A Ordem dos Enfermeiros também tem revelado uma enorme preocupação com a questão da competência em enfermagem e reflectido muito sobre o assunto, tendo sido aprovada pelo Conselho de Enfermagem uma definição para os enfermeiros de cuidados gerais que enfatiza a importância de “um nível de desempenho profissional demonstrador de uma aplicação efectiva do conhecimento e das capacidades, incluindo ajuizar.” Como se pode verificar, está implícito nesta definição o facto de a competência ir para além dos conhecimentos e ser baseada não apenas na sua aplicação, mas sobretudo num “juízo”, ou seja, numa utilização pensada, reflectida e ponderada de vários recursos que permitem tomar a decisão considerada mais adequada numa situação específica (20 p. 16).

Também M. Moura considera a importância de se formarem profissionais competentes, entendendo-se a competência como a capacidade de mobilizar uma

panóplia de recursos, entre os quais os conhecimentos. Esta autora afirma que é fundamental uma formação adequada que prepare os estudantes para o mercado de trabalho e capacite os futuros enfermeiros para desenvolverem as suas actividades profissionais e exercerem funções complexas no sistema de saúde, com a competência que hoje lhes é exigida (33).

Efectivamente, cada vez mais se defende a necessidade de se ir além de uma simples transmissão de conhecimentos e de um mero treino de técnicas durante o curso de enfermagem. Por isso, o grande desafio que se coloca aos professores de enfermagem dos nossos dias consiste, essencialmente, em implementar estratégias que ajudem as pessoas a desenvolver uma compreensão prática dos ideais e dos padrões da profissão e capacidades que lhes permitam utilizar inteligentemente em situações novas princípios gerais, de modo a escolherem, com competência e confiança, os meios correctos para atingirem objectivos satisfatórios (1) (2).

Nesta linha de pensamento, M. Dias desenvolveu um estudo em Portugal com estudantes dos cursos superiores especializados em enfermagem, no sentido de compreender as razões subjacentes ao défice de competências, especialmente as de carácter relacional e saber qual o perfil que o professor deve desenvolver, tendo construído e validado um inventário definidor de um perfil de competências do enfermeiro com o grau de licenciado.

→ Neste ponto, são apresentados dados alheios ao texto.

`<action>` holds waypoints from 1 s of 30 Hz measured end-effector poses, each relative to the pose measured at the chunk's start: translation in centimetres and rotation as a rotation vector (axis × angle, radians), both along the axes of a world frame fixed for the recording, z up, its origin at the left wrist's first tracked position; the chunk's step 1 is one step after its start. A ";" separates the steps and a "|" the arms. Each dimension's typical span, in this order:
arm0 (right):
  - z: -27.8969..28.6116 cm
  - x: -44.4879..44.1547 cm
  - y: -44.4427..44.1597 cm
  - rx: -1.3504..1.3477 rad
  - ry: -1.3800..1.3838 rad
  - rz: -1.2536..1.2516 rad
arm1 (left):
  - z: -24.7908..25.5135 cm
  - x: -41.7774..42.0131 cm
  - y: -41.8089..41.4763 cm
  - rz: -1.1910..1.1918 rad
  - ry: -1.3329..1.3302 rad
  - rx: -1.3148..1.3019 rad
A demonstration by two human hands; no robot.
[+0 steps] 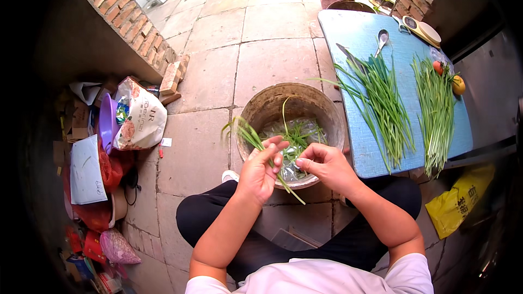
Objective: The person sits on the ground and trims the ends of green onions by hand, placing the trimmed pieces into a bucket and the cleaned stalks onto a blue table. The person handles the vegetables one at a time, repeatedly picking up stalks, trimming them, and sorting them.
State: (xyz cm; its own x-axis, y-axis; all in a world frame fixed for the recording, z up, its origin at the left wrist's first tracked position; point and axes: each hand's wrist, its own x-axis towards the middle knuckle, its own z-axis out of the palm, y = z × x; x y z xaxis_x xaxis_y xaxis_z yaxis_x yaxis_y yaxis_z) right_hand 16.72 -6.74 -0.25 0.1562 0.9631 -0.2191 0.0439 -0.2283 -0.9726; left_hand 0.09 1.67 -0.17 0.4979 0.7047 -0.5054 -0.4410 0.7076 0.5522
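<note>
My left hand [258,175] holds a few green chive-like stalks [248,132] slantwise, leafy tips up to the left and pale ends down to the right. Close beside it, the thumb and forefinger of my right hand [330,168] are pinched together; no item shows clearly between them. Both hands are above the near rim of a worn round bucket [336,114] standing between my knees. Inside lie green leaf scraps [301,132] on clear plastic. A loose bunch of the stalks [386,110] and a neater bunch [436,122] lie on the blue tabletop [347,28] to my right.
The table also bears a knife [346,52], a spoon [382,40], a kitchen scale [423,32], a red tomato [438,67] and a yellow-orange fruit [458,85]. A yellow bag [457,204] is below it. Left are a printed bag [143,118], purple basin [107,120] and bricks [172,76].
</note>
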 end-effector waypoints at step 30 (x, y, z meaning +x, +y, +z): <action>1.4 2.1 0.7 0.042 0.520 -0.192 | 0.7 1.4 -2.7 -0.267 0.145 0.091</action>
State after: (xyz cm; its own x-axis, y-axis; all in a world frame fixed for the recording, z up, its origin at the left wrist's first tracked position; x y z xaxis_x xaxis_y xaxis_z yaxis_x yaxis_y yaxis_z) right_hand 18.78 -6.04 1.12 0.2114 0.9375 -0.2764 -0.4832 -0.1456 -0.8634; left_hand 1.53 -1.04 0.54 0.5990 0.6043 -0.5255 -0.1586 0.7327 0.6618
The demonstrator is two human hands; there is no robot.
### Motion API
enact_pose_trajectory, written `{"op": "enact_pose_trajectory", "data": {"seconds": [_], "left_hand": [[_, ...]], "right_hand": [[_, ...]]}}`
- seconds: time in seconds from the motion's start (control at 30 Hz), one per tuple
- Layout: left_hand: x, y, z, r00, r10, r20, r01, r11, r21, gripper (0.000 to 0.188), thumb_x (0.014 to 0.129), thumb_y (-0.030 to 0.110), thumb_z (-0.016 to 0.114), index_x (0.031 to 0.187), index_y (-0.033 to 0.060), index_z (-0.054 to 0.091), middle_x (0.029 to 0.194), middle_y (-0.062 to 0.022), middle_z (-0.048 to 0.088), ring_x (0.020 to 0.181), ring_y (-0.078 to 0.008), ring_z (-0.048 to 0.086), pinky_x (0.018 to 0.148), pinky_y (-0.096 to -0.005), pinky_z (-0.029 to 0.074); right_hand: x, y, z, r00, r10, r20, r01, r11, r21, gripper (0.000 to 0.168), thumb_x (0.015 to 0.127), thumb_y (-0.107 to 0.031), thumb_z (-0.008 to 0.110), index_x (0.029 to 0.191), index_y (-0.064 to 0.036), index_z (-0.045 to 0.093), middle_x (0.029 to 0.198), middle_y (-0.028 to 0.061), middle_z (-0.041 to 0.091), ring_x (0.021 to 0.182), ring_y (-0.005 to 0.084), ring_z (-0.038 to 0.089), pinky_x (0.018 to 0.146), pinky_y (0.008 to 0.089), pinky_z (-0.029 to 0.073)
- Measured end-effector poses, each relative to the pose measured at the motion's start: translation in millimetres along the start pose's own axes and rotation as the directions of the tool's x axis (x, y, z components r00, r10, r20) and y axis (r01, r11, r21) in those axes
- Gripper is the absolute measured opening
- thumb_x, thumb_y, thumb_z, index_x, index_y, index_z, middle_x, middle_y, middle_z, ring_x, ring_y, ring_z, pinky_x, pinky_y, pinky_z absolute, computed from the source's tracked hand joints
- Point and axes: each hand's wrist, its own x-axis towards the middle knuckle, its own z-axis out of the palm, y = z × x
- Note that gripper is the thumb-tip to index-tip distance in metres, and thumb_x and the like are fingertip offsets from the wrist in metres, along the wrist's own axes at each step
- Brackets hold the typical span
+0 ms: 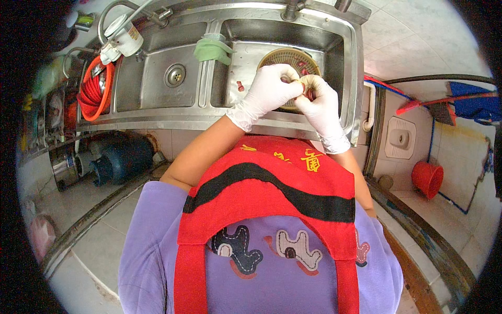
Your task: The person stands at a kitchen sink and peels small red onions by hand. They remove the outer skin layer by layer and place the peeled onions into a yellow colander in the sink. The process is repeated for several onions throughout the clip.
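Note:
Both of my hands wear thin white gloves and meet over the right basin of a steel sink. My left hand (274, 84) pinches a small reddish piece of food (302, 87) between thumb and fingers. From the other side my right hand (319, 98) grips the same piece; its fingertips nearly touch those of my left. Beneath them a round tan plastic colander (276, 58) sits in the basin, partly hidden by the gloves. Dark red food pieces (302, 66) lie inside it. Another small red scrap (240, 86) rests on the basin floor left of my hands.
A pale green cloth or bag (212, 51) hangs over the divider between the basins. The left basin (157, 86) has a drain strainer (175, 75). Left of it stand an orange-rimmed basket (94, 88) and a white tap-mounted device (124, 37). A faucet (290, 11) rises behind.

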Motion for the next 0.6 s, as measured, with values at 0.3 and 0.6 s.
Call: {"op": "enact_pose_trajectory", "data": {"seconds": [0.3, 0.6], "left_hand": [[1.4, 5.3, -15.2, 0.938, -0.165, 0.305, 0.291, 0.852, -0.436, 0.018, 0.082, 0.013, 0.054, 0.097, 0.0043, 0.056, 0.074, -0.0015, 0.057, 0.059, -0.0073, 0.051, 0.05, -0.0204, 0.042], [-3.8, 9.3, -12.9, 0.993, -0.047, 0.106, 0.084, 0.92, -0.383, 0.016, 0.08, 0.01, 0.058, 0.094, 0.0009, 0.058, 0.076, -0.0034, 0.06, 0.063, -0.0082, 0.054, 0.057, -0.0211, 0.044]], "right_hand": [[5.1, 2.5, -12.3, 0.945, -0.323, -0.04, 0.318, 0.943, -0.097, 0.024, 0.065, -0.006, 0.064, 0.088, -0.007, 0.059, 0.064, 0.0063, 0.048, 0.052, 0.0146, 0.049, 0.049, 0.0247, 0.042], [5.0, 1.6, -13.1, 0.989, 0.101, 0.106, -0.141, 0.856, 0.498, 0.02, 0.077, -0.004, 0.059, 0.097, -0.003, 0.056, 0.079, -0.0026, 0.054, 0.072, 0.0044, 0.047, 0.065, 0.0181, 0.039]]}}
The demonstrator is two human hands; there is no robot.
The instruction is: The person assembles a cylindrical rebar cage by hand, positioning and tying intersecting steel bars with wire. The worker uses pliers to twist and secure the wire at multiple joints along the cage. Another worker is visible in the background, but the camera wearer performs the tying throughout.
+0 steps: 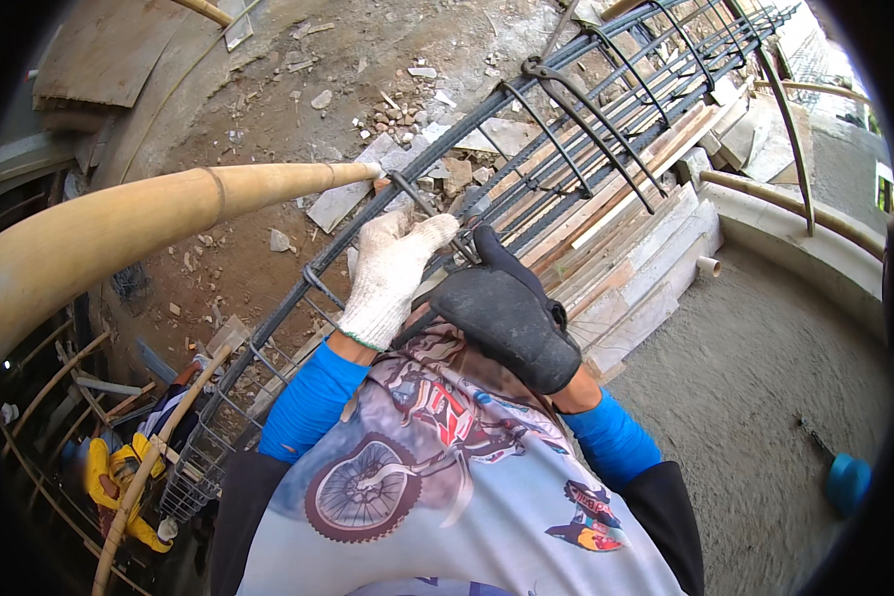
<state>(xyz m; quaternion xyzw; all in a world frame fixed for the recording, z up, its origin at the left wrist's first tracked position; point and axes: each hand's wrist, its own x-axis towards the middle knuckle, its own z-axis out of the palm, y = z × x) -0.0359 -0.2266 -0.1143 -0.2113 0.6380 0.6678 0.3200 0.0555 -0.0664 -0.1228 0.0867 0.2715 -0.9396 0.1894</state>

A autora afirma que as competências a desenvolver devem constituir uma preocupação permanente em todo o processo de formação, acrescentando que o desenvolvimento das sócio-afectivas e relacionais deve ocupar um lugar de relevância ao longo dos cursos. M. Dias enfatiza, ainda, o facto de o desenvolvimento de competências ser fundamental para a promoção do sucesso educativo e desempenho profissional. Esta autora agrupa as competências em cinco categorias ou dimensões: pessoais, científicas, técnicas, sócio-afectivas e ético-morais (2).

Como se pode verificar, existe unanimidade no que diz respeito à importância de um ensino baseado no desenvolvimento de capacidades e habilidades ao longo do curso de enfermagem, ou seja, de um ensino que verdadeiramente eduque os estudantes, no sentido de adquirirem a competência para exercer a sua profissão de modo a assegurarem a excelência e a segurança dos cuidados de enfermagem. Esta ênfase no desenvolvimento da competência em enfermagem, para além de ajudar os estudantes a se sentirem mais aptos para o desempenho das suas funções como futuros enfermeiros, vai também, certamente, torná-los mais responsáveis pelos seus

actos e pelas consequências dos mesmos. De facto, quanto mais capazes forem de tomar decisões em situações concretas, com base nas competências que vão adquirindo gradualmente, mais os estudantes se vão transformando em pessoas mais livres e autónomas e em futuros profissionais mais responsáveis.

Efectivamente, e tomando por base a posição adoptada por J. Watson, considera-se que numa época de tecnologias sofisticadas, de elevada cientificidade, de mudanças muito rápidas mas também de solidão, a sociedade precisa mais do que nunca de enfermeiros que ajudem a restaurar a humanidade (34).

Ser um bom enfermeiro exige não só conhecimentos teóricos e capacidades práticas mas sobretudo um desenvolvimento moral e maturidade para aplicar estes conhecimentos e capacidades de modo eticamente responsável (1) (35).